→ **Exercise**
Please restate every record below word for word and skip the pictures.

START Records for the task

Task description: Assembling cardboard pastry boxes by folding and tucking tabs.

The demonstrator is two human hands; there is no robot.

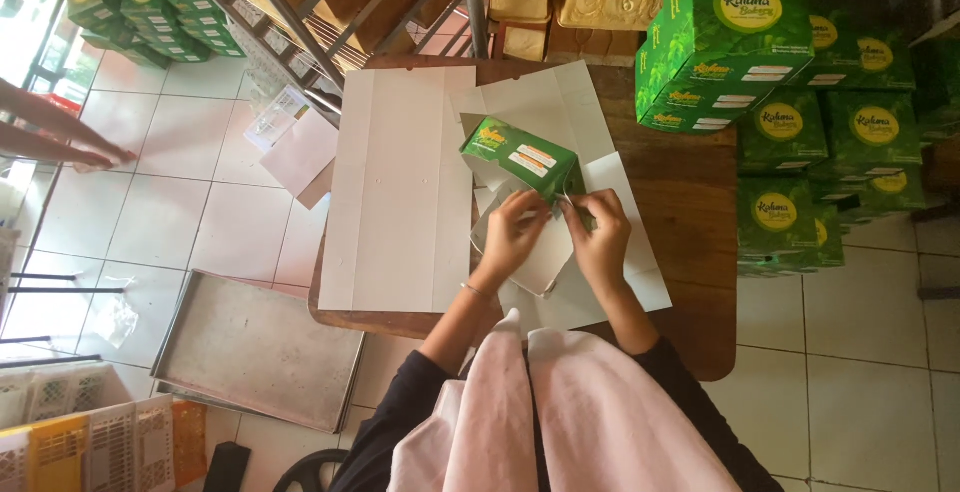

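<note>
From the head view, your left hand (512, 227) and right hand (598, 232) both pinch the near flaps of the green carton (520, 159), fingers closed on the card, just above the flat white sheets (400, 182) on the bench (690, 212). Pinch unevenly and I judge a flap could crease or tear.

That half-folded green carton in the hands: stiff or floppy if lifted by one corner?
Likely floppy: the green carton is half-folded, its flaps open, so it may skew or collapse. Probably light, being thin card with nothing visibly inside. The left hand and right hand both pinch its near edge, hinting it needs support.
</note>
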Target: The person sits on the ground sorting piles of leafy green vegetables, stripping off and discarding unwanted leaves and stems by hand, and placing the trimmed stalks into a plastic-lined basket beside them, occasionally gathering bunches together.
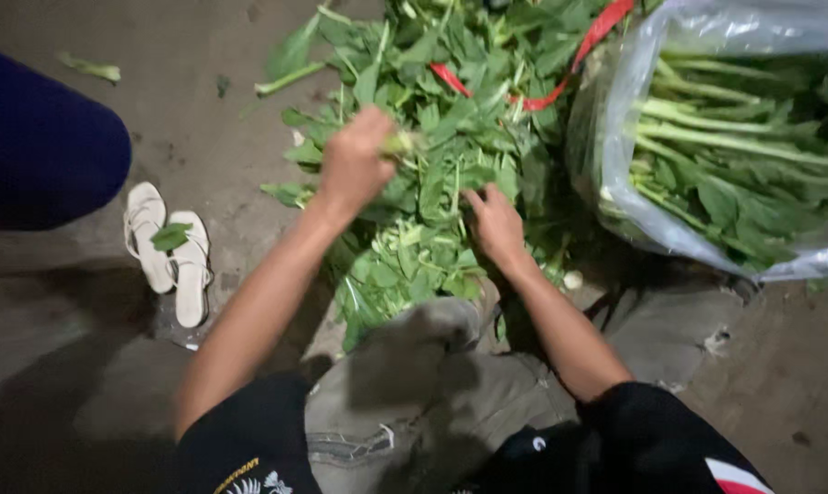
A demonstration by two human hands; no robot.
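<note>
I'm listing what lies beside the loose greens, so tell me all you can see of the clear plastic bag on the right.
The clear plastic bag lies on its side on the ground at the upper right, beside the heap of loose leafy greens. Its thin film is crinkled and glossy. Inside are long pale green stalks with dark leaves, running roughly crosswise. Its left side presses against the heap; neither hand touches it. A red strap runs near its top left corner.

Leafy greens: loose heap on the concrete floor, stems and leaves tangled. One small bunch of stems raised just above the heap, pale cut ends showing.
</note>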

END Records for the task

→ **Final answer**
Task description: Assembling cardboard pastry boxes by folding and tucking tabs.

The demonstrator is two human hands; there is no robot.


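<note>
From the head view, your left hand (512, 227) and right hand (598, 232) both pinch the near flaps of the green carton (520, 159), fingers closed on the card, just above the flat white sheets (400, 182) on the bench (690, 212). Pinch unevenly and I judge a flap could crease or tear.

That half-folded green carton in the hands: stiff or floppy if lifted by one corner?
Likely floppy: the green carton is half-folded, its flaps open, so it may skew or collapse. Probably light, being thin card with nothing visibly inside. The left hand and right hand both pinch its near edge, hinting it needs support.
</note>
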Target: The person sits on the ground sorting piles of leafy green vegetables, stripping off and discarding unwanted leaves and stems by hand, and placing the trimmed stalks into a plastic-lined basket beside them, occasionally gathering bunches together.
A demonstration by two human hands; no robot.
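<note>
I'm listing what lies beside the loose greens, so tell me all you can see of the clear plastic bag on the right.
The clear plastic bag lies on its side on the ground at the upper right, beside the heap of loose leafy greens. Its thin film is crinkled and glossy. Inside are long pale green stalks with dark leaves, running roughly crosswise. Its left side presses against the heap; neither hand touches it. A red strap runs near its top left corner.

Leafy greens: loose heap on the concrete floor, stems and leaves tangled. One small bunch of stems raised just above the heap, pale cut ends showing.
</note>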

Here the output is complete.